Lauteslager Timo, Kampakis Stylianos, Williams Adrian J, Maslik Michal, Siddiqui Fares
Annu Int Conf IEEE Eng Med Biol Soc. 2020 Jul;2020:5150-5153. doi: 10.1109/EMBC44109.2020.9175419.
Although polysomnography (PSG) remains the gold standard for studying sleep in the lab, the development of wearable and 'nearable' non-EEG based sleep monitors has the potential to make long-term sleep monitoring in a home environment possible. However, validation of these novel technologies against PSG is required. The current study aims to evaluate the sleep staging performance of the radar-based Circadia Contactless Breathing Monitor (model C100) and proprietary Sleep Analysis Algorithm, both in a home and sleep lab environment, on cohorts of healthy sleepers. The C100 device was initially used to record 17 nights of sleep data from 9 participants alongside PSG, with a subsequent 24 nights of PSG data for validation purposes. Respiration and body movement features were extracted from sensor data, and a machine learning algorithm was developed to perform sleep stage prediction. The algorithm was trained using PSG data obtained in the initial dataset (n=17), and validated using leave- one-subject-out cross-validation. An epoch-by-epoch recall (true positive rate) of 75.0 %, 59.9 %, 74.8 % and 57.1 %, was found for 'Deep', 'Light', 'REM' and 'Wake' respectively. Highly similar results were obtained in the independent validation dataset (n=24), indicating robustness of results and generalizability of the sleep staging model, at least in the healthy population. The device was found to outperform both a consumer and medical grade wrist-worn monitoring device (Fitbit Alta HR and Philips Respironics Actiwatch) on sleep metric estimation accuracy. These results indicate that the developed non-contact monitor forms a viable alternative to existing clinically used wrist-worn methods, and that longitudinal monitoring of sleep stages in a home environment becomes feasible.

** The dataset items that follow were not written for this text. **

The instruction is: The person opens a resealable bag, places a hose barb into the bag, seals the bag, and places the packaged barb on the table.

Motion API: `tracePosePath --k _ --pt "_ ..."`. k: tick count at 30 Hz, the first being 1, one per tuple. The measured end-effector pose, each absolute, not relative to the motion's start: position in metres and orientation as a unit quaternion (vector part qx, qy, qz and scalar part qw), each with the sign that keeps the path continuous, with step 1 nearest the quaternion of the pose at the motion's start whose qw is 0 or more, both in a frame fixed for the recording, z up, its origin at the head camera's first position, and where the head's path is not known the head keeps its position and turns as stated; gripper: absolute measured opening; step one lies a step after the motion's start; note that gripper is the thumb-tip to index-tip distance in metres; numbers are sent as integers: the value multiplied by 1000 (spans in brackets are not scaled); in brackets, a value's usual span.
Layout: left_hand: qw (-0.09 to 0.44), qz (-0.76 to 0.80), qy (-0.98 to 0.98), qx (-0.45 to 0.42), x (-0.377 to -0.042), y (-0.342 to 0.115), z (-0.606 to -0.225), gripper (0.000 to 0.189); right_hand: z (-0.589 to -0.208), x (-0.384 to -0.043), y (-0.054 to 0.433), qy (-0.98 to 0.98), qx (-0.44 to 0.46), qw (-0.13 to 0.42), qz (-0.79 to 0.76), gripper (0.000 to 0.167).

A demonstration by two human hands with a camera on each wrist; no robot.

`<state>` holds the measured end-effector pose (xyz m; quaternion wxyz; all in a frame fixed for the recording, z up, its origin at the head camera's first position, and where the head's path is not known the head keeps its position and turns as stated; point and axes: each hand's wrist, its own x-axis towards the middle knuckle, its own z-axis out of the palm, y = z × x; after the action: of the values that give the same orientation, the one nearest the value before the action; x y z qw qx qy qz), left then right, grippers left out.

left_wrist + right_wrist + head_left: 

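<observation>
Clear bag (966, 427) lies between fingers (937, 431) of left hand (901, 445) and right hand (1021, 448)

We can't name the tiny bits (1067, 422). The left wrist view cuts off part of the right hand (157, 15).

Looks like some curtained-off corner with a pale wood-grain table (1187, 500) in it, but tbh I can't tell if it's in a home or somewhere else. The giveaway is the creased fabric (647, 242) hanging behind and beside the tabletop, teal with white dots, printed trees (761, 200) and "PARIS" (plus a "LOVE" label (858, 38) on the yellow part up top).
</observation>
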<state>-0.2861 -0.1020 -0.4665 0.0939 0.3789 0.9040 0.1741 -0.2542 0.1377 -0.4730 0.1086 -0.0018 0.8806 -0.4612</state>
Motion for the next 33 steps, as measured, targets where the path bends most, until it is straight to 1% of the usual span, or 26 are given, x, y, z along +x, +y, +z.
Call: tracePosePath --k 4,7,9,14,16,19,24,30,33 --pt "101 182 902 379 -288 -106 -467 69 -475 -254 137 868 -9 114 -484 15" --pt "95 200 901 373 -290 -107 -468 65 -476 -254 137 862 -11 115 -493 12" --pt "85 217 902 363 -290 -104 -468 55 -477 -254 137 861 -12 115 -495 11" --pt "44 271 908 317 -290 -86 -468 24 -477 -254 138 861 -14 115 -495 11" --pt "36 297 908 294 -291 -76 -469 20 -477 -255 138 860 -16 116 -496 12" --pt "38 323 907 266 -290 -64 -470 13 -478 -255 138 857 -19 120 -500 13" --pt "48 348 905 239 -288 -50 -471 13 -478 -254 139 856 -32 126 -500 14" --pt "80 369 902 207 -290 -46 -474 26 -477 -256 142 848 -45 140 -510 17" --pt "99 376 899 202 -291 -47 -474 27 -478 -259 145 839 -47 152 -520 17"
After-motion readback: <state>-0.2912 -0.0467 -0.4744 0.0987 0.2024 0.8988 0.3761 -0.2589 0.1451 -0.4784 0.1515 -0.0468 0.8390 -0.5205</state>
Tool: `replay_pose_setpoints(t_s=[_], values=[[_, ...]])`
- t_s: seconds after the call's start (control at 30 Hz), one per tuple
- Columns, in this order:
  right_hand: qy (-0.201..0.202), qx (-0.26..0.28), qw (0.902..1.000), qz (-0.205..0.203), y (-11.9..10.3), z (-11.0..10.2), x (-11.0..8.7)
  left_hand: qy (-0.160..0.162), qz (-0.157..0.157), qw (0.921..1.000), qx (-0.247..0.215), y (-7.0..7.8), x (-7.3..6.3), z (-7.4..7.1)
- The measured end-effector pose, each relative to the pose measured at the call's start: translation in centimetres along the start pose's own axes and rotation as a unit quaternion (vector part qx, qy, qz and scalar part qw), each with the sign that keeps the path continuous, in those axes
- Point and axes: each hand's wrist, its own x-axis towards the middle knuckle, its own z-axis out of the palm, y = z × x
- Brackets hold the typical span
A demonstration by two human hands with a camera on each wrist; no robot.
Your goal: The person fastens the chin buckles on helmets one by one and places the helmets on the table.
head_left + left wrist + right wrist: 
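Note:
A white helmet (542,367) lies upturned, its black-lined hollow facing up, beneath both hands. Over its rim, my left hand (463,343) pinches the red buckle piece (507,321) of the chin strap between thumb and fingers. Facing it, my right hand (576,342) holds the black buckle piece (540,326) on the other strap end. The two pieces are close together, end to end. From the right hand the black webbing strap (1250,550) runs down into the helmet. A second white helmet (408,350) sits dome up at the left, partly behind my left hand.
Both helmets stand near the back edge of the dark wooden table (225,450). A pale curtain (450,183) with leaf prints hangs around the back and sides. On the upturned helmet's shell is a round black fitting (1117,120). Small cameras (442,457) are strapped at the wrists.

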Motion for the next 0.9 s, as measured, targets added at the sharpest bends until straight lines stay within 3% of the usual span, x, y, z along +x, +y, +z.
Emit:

尽管多导睡眠图(PSG)仍是在实验室研究睡眠的金标准,但基于可穿戴和“近距”非脑电图的睡眠监测器的发展,有可能使在家中环境进行长期睡眠监测成为可能。然而,这些新技术需要对照PSG进行验证。本研究旨在评估基于雷达的Circadia非接触式呼吸监测器(型号C100)及其专有的睡眠分析算法在家庭和睡眠实验室环境中,对健康睡眠者群体的睡眠分期性能。C100设备最初用于与PSG一起记录9名参与者17个晚上的睡眠数据,随后又记录了24个晚上的PSG数据用于验证。从传感器数据中提取呼吸和身体运动特征,并开发了一种机器学习算法来进行睡眠阶段预测。该算法使用初始数据集中获得的PSG数据(n = 17)进行训练,并使用留一法交叉验证进行验证。对于“深度”、“浅度”、“快速眼动”和“清醒”阶段,逐段召回率(真阳性率)分别为75.0%、59.9%、74.8%和57.1%。在独立验证数据集(n = 24)中获得了高度相似的结果,表明结果的稳健性和睡眠分期模型的可推广性,至少在健康人群中如此。研究发现,在睡眠指标估计准确性方面,该设备优于消费级和医疗级腕戴式监测设备(Fitbit Alta HR和飞利浦伟康Actiwatch)。这些结果表明,所开发的非接触式监测器是现有临床使用的腕戴式方法的可行替代方案,并且在家中环境对睡眠阶段进行纵向监测变得可行。